- Instructions to follow
Print the listing below exactly, images excluded.

- Data
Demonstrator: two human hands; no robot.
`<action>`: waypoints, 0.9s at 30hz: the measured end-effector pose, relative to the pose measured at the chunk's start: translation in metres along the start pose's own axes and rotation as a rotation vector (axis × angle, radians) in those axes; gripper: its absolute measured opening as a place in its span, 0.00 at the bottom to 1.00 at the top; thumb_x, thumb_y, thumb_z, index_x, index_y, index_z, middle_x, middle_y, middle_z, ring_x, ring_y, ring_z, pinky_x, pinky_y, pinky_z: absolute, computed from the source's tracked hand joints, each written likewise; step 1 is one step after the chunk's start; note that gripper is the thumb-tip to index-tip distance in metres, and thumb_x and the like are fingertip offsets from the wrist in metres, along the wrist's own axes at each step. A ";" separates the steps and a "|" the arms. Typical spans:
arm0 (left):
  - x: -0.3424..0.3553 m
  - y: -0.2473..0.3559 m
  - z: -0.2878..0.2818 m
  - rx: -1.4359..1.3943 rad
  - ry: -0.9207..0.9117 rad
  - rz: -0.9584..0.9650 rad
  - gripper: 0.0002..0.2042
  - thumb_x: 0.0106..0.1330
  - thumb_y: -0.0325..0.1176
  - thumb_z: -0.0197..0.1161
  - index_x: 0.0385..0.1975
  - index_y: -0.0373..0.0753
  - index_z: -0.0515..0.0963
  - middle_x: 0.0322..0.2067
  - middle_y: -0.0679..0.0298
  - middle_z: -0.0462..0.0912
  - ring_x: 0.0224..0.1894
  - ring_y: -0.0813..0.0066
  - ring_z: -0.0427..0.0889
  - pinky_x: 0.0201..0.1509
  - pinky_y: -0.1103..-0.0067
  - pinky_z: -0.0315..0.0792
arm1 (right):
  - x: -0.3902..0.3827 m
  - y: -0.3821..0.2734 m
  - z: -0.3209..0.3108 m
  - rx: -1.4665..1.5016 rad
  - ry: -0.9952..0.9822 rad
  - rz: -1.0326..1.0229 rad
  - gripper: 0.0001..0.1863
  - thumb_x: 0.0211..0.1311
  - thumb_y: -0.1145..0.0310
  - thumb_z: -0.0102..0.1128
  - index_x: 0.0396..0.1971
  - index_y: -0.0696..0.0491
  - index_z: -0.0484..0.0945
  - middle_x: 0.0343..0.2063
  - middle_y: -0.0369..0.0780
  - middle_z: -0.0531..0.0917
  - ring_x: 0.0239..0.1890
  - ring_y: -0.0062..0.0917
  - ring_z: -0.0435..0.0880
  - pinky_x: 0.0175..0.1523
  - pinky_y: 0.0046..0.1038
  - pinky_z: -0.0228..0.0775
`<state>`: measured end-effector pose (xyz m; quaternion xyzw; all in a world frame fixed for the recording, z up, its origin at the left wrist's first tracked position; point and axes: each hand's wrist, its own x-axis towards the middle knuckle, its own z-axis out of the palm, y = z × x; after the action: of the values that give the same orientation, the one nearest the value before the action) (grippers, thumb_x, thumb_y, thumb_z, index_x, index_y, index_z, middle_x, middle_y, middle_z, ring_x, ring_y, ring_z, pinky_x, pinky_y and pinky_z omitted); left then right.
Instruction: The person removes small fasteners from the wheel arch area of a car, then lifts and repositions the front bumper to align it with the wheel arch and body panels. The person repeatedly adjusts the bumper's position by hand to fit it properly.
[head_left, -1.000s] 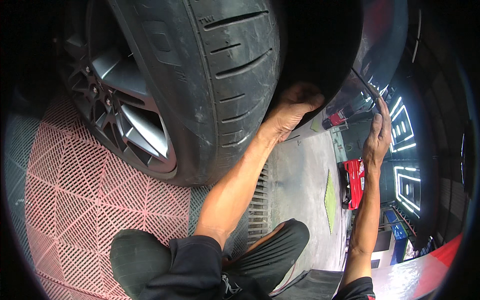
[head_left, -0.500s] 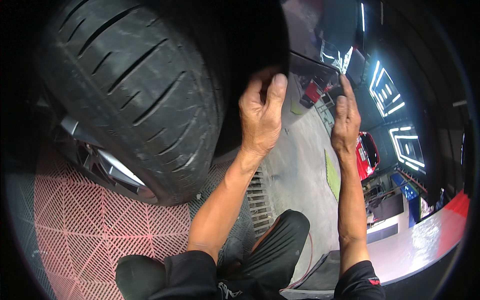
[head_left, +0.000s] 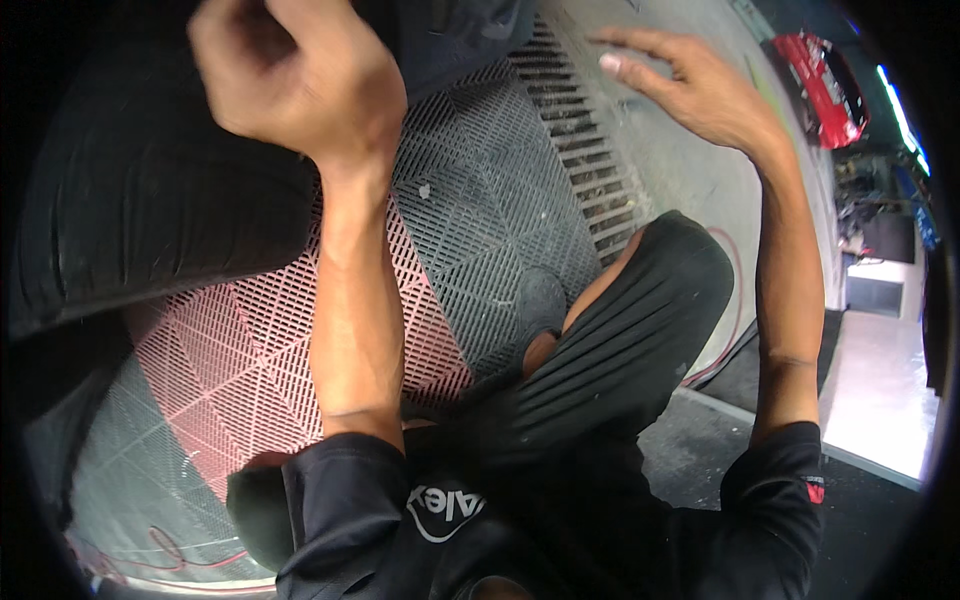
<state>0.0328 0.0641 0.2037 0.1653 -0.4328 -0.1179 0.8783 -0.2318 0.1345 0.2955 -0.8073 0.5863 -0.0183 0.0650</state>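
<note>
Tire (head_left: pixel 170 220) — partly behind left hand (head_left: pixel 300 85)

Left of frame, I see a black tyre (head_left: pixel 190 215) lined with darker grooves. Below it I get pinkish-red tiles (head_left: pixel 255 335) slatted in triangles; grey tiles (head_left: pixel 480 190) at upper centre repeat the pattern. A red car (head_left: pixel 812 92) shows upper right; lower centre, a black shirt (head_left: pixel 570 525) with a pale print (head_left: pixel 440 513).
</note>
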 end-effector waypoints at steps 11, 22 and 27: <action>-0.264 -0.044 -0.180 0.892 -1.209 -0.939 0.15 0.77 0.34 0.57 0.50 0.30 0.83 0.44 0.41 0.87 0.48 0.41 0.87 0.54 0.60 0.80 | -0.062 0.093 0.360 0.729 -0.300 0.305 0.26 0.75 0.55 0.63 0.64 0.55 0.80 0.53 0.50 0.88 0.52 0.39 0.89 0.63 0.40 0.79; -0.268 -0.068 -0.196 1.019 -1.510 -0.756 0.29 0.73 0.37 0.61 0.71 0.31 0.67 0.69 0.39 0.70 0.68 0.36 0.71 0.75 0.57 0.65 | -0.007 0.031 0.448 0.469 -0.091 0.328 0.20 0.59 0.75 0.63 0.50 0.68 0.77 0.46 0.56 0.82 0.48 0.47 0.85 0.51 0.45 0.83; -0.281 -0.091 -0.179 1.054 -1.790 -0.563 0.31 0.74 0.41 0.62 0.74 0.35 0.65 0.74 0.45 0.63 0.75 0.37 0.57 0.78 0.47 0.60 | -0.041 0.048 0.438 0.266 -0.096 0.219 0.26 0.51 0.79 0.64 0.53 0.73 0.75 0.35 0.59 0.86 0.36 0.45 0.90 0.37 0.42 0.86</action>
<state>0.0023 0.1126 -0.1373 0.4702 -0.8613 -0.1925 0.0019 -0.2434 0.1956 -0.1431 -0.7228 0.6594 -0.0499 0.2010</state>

- Response
Demonstrator: two human hands; no robot.
`<action>`: waypoints, 0.9s at 30hz: the measured end-effector pose, relative to the pose measured at the chunk's start: translation in metres along the start pose's own axes and rotation as a rotation vector (axis × angle, radians) in those axes; gripper: its absolute measured opening as a place in its span, 0.00 at the bottom to 1.00 at the top; thumb_x, thumb_y, thumb_z, index_x, index_y, index_z, middle_x, middle_y, middle_z, ring_x, ring_y, ring_z, pinky_x, pinky_y, pinky_z: absolute, computed from the source's tracked hand joints, each written likewise; step 1 is one step after the chunk's start; note that gripper is the thumb-tip to index-tip distance in metres, and thumb_x and the like are fingertip offsets from the wrist in metres, along the wrist's own axes at each step. A ";" separates the steps and a "|" the arms. Typical spans:
arm0 (left):
  - x: -0.3424..0.3553 m
  - y: -0.2473..0.3559 m
  - z: -0.2878..0.2818 m
  - rx: -1.4359..1.3943 rad
  - ry: -0.9207..0.9117 rad
  - rz: -0.9584..0.9650 rad
  - gripper: 0.0002..0.2042
  - thumb_x: 0.0106..0.1330
  - thumb_y: -0.0325..0.1176
  - thumb_z: -0.0197..0.1161
  - index_x: 0.0385..0.1975
  - index_y: -0.0373..0.0753
  - index_z: -0.0515..0.0963
  - middle_x: 0.0322..0.2067
  - middle_y: -0.0679..0.0298
  - middle_z: -0.0462..0.0912
  - ring_x: 0.0224..0.1894
  - ring_y: -0.0813..0.0066
  - ring_z: -0.0427..0.0889
  - pinky_x: 0.0201..0.1509
  - pinky_y: -0.1103..-0.0067
  - pinky_z: -0.0315..0.0792
arm1 (right):
  - x: -0.3902..0.3827 m
  - y: -0.3821..0.2734 m
  - z: -0.3209..0.3108 m
  - rx: -1.4665..1.5016 rad
  - ry: -0.9952..0.9822 rad
  - rz: -1.0326..1.0229 rad
  - gripper: 0.0001..0.1863
  - thumb_x: 0.0211..0.1311
  - thumb_y: -0.1145..0.0310
  - thumb_z: -0.0102..0.1128
  - index_x: 0.0396..0.1971
  - index_y: -0.0696..0.0491
  - index_z: -0.0484..0.0945
  - middle_x: 0.0343..0.2063
  - middle_y: -0.0369..0.0780
  - middle_z: -0.0531..0.0917
  - ring_x: 0.0239..0.1890
  - ring_y: -0.0062..0.0917
  - ring_z: -0.0435..0.0880
  - pinky_x: 0.0175..0.1523
  - pinky_y: 0.0046..0.1038
  - pinky_z: -0.0228..0.0775
`<state>`: measured end-effector pose (xyz m; quaternion xyzw; all in a world frame fixed for the recording, z up, its origin at the left wrist's first tracked position; point and axes: each hand's wrist, its own x-axis towards the middle knuckle, its own z-axis out of the palm, y = z × x; after the action: of the values that give the same orientation, the one nearest the value before the action) (grippers, thumb_x, thumb_y, thumb_z, index_x, index_y, index_z, middle_x, middle_y, middle_z, ring_x, ring_y, ring_z, pinky_x, pinky_y and pinky_z omitted); left then right.
Instruction: The person removes small fasteners from the wheel arch area of a car, then lifts and repositions the front bumper to align it with the wheel arch and body panels. The person repeatedly adjusts the bumper's position by hand to fit it properly.
[head_left, -1.000s] 
[head_left, -0.500s] 
[head_left, +0.000s] 
<state>0.0328 0.0641 0.2037 0.1653 -0.4328 -0.1179 0.8783 -0.2318 0.1345 0.2955 -0.8073 0.5863 -0.0183 0.0650</state>
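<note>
Tire (head_left: pixel 170 220) — partly behind left hand (head_left: pixel 300 85)

Left of frame, I see a black tyre (head_left: pixel 190 215) lined with darker grooves. Below it I get pinkish-red tiles (head_left: pixel 255 335) slatted in triangles; grey tiles (head_left: pixel 480 190) at upper centre repeat the pattern. A red car (head_left: pixel 812 92) shows upper right; lower centre, a black shirt (head_left: pixel 570 525) with a pale print (head_left: pixel 440 513).
</note>
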 end-effector waypoints at steps 11, 22 and 27: <action>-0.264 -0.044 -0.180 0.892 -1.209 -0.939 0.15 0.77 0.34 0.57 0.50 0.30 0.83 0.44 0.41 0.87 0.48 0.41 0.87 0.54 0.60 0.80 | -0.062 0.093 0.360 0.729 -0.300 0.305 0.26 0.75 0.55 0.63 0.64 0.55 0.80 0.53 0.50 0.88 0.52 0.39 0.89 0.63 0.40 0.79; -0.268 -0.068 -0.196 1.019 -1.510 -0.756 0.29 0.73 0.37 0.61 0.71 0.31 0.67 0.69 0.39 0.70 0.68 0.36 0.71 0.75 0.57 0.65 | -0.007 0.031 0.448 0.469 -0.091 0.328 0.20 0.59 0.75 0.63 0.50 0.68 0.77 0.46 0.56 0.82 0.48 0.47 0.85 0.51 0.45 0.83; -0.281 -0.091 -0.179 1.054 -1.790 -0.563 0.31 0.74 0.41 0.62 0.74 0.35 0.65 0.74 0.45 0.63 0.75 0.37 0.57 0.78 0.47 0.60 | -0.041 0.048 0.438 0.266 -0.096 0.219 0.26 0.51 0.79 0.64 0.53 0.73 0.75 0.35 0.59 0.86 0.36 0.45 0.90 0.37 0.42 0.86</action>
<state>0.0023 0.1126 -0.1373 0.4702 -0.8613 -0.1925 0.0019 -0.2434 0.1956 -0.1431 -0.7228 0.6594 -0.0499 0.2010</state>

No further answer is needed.